Two hierarchies of task functions and a temporal evolution of the ITC value were observed during the landing phase. At 13% of the motion, traceurs appear to control more the LMD(z) task function. The AMD(x,y,z) task function is significantly more controlled throughout the end of landing (from 20% to 100%). Note that after 20% of the landing, the vertical force is lowered. This control might be used to perform small postural adjustments thanks to the observed segment cancellation strategy39.


This study proposed a general framework for identifying dynamic task functions that appear to be preferentially controlled by the CNS in humans, based on the task function approach used in robotics and on an extension of the UCM approach. This theoretical contribution is illustrated by the study of parkour movements for which task function are formulated in terms of whole-body linear and angular momenta derivatives. Based on the analysis of the considered parkour motions, reasonable assumptions about which physical quantities are preferentially controlled by the CNS during the take-off and landing phases were made. By using the proposed UCM extension to study the organization of highly dynamic and skilled tasks, consistent computational arguments were provided to demonstrate that different components of linear and angular momenta are organized by the CNS which exploits motor abundance during successive phases of the parkour motion. This study also reveals the potential of our method for identifying the hierarchical organization of task functions during complex human motions. This organization should be useful by the CNS to generate precise, dynamic, stable and injury-free motions.
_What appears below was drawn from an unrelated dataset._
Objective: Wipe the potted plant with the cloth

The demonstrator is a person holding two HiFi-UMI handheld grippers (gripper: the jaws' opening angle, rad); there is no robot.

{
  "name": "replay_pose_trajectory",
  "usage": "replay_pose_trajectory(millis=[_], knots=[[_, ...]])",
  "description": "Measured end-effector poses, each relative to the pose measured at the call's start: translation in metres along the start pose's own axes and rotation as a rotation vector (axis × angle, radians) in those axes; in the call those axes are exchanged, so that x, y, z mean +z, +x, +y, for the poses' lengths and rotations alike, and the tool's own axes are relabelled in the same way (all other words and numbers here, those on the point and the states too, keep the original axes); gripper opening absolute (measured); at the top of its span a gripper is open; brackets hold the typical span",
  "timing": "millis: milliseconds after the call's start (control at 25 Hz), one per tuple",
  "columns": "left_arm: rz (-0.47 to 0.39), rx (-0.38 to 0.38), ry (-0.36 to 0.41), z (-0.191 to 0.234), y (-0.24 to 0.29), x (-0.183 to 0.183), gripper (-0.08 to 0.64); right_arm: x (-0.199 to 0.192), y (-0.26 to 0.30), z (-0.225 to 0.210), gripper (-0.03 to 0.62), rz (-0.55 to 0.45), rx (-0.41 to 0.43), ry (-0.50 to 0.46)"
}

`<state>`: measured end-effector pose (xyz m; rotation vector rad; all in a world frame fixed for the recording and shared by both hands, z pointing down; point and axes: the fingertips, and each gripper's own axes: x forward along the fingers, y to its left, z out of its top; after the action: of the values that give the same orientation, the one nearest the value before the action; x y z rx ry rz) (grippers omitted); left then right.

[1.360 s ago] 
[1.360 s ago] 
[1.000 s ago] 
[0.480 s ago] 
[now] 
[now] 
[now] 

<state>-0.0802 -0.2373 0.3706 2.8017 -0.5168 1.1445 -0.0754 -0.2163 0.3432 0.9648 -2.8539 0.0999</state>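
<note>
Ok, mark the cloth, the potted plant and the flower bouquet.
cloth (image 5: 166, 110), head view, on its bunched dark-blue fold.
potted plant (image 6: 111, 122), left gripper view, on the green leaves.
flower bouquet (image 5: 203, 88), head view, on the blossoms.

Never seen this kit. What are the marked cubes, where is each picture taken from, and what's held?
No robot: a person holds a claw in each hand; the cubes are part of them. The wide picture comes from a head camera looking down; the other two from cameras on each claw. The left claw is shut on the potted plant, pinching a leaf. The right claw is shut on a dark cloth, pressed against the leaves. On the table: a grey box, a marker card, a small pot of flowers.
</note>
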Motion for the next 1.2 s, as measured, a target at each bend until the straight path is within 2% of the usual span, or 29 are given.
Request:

The large ITC values of the task functions during take-off and the landing phase might reflect in part the fact that highly skilled and dynamic motions require large amounts of coordination and hence large covariation effects of the elemental variables for stabilizing the linear and angular momenta task functions. Moreover, note that in our study we did not consider the flight phase. In fact, if the same analysis had been performed for this phase, we could have observed some covariance related to the biomechanics of the movement rather than to the control strategy of the CNS. This is true because the angular momentum is conserved and the linear momentum is only affected by gravity, when no other external forces are acting on the body or when these forces can be neglected (e.g. air resistance force during the flight phase of the parkour jump). Note also that, unlike under pure kinematic hypotheses, it is not possible when dealing with task functions expressed in terms of the centroidal dynamics (e.g. LMD and AMD in our work) to ignore segments that downstream from the segment of interest in the kinematic chain. What would be possible is to study the covariation structure of sub-chains linked to the CoM.

The proposed extension of the existing approach to the study of human motions where the dynamics matter is also promising for the synthesis of task-based motion generation algorithms for anthropomorphic systems. These results might also be useful in the frameworks of computer animation and humanoid robotics to generate human-inspired motions. Future works might be oriented towards the testing of different tasks under other experimental protocols to demonstrate the sensitivity of the proposed method with non-controlled task functions. The main limitation of the proposed approach lies in the inherent errors of biomechanical methods that are related to human movement analysis (experimental protocol, scaling of anthropomorphic data, inverse kinematics,…).